= Requirement =
Pull out from the material below all lines with "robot".

= Records =
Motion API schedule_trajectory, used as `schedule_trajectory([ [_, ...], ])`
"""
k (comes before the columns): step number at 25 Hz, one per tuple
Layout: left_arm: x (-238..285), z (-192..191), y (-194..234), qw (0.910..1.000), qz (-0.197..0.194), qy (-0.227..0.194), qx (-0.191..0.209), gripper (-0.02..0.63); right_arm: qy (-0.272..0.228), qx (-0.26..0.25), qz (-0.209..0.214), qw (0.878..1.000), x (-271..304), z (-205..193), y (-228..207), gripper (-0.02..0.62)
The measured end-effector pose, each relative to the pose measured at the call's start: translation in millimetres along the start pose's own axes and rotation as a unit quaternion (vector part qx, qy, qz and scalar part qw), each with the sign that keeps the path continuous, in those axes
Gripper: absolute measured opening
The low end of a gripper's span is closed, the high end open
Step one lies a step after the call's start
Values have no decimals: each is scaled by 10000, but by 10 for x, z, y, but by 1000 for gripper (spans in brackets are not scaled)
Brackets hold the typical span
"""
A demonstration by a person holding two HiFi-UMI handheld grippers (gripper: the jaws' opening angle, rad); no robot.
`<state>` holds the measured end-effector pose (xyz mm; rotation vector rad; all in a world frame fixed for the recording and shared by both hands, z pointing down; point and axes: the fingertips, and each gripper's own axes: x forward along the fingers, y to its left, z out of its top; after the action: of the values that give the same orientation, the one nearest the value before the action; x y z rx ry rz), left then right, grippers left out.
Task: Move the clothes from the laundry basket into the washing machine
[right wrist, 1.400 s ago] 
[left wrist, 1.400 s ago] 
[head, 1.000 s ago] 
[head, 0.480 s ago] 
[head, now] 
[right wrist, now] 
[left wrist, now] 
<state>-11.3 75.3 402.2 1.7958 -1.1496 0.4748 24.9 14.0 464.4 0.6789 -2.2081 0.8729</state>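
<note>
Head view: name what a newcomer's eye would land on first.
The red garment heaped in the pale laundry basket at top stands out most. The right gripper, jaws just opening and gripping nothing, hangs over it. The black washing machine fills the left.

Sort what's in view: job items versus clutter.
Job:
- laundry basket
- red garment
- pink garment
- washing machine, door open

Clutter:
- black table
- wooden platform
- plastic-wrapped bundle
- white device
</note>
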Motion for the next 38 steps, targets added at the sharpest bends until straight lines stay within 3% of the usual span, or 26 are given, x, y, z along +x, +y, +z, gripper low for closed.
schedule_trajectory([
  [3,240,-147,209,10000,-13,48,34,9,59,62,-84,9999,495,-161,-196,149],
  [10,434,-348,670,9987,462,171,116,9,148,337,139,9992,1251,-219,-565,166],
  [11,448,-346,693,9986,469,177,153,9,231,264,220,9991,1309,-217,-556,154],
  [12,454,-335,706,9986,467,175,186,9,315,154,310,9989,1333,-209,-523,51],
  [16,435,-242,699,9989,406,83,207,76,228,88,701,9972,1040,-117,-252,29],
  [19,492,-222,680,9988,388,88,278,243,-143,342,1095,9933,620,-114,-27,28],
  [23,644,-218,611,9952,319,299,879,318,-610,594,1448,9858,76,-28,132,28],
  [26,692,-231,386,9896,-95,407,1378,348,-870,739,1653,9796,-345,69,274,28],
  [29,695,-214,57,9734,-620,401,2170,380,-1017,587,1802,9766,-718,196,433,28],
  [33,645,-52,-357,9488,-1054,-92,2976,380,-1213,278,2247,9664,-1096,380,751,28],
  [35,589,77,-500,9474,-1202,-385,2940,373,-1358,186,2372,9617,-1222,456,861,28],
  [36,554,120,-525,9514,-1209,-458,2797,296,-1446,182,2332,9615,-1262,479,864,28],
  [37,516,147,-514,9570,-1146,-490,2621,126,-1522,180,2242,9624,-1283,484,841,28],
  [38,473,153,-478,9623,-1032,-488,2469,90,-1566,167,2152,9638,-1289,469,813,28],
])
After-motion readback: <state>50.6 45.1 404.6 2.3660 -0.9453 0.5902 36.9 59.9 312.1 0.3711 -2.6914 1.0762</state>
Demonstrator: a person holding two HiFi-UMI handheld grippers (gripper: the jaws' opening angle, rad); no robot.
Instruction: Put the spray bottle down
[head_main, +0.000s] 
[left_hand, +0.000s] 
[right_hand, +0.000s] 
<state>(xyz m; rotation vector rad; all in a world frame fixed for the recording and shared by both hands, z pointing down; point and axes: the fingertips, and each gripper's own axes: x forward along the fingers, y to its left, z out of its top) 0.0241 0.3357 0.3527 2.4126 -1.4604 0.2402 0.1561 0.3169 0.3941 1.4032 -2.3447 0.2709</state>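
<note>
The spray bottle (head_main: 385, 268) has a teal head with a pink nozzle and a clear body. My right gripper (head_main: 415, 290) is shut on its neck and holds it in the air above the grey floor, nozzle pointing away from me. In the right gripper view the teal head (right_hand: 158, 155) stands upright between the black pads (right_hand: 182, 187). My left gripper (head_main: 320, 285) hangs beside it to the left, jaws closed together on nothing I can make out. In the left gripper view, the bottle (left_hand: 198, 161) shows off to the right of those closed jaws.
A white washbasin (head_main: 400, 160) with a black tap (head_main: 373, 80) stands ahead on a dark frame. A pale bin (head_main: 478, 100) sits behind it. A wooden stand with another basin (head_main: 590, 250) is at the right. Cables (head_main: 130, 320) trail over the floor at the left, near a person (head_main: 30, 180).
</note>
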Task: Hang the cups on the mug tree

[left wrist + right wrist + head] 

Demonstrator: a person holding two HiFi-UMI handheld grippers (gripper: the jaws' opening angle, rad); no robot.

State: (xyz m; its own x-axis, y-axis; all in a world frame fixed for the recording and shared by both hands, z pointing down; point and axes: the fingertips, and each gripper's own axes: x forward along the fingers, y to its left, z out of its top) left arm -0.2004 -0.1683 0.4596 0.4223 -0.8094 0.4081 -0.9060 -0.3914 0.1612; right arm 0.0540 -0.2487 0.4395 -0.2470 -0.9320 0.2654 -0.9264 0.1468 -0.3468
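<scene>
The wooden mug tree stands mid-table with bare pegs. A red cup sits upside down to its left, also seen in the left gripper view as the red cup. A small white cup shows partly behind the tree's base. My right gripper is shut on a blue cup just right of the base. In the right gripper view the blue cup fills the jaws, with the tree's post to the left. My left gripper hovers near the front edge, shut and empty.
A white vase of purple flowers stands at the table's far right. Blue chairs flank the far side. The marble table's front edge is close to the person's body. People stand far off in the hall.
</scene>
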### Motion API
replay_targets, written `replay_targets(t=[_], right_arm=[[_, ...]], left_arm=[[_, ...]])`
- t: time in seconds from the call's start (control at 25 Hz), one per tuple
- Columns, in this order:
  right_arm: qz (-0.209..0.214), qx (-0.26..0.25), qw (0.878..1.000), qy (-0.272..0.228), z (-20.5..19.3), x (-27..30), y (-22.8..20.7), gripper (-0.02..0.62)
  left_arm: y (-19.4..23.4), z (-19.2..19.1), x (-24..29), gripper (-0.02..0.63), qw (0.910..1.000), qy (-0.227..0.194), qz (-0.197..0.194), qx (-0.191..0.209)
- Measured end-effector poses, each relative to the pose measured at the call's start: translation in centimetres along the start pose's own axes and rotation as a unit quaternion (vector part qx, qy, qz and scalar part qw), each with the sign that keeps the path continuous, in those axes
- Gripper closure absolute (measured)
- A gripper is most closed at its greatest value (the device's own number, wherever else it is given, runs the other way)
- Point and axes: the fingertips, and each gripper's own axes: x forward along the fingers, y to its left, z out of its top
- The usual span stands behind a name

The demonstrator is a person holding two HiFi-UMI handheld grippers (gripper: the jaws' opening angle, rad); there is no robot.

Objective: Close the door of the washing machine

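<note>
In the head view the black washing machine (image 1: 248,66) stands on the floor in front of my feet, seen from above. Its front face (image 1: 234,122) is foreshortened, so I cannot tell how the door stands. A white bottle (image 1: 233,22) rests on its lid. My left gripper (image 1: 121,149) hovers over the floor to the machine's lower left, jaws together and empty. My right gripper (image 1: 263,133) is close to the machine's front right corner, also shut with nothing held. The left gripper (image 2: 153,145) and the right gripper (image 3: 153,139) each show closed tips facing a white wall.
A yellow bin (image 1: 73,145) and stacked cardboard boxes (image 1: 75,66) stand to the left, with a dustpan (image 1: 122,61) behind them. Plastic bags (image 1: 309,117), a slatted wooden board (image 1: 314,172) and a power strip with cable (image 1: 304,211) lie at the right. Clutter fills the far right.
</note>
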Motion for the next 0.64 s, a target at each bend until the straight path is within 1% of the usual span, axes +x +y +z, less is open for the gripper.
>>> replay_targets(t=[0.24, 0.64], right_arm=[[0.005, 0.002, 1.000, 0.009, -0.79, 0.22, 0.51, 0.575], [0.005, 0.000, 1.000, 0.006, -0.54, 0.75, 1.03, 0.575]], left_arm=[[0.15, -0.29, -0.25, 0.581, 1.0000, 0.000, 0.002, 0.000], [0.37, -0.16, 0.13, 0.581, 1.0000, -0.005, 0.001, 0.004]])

= Result for this task =
A demonstration by a person holding two HiFi-UMI handheld grippers (gripper: the jaws' opening angle, rad); no robot.
Demonstrator: a person holding two HiFi-UMI handheld grippers (gripper: the jaws' opening angle, rad); no robot.
Demonstrator: a person holding two HiFi-UMI handheld grippers (gripper: the jaws' opening angle, rad); no robot.
The demonstrator is a person holding two HiFi-UMI handheld grippers (gripper: the jaws' opening angle, rad); there is no robot.

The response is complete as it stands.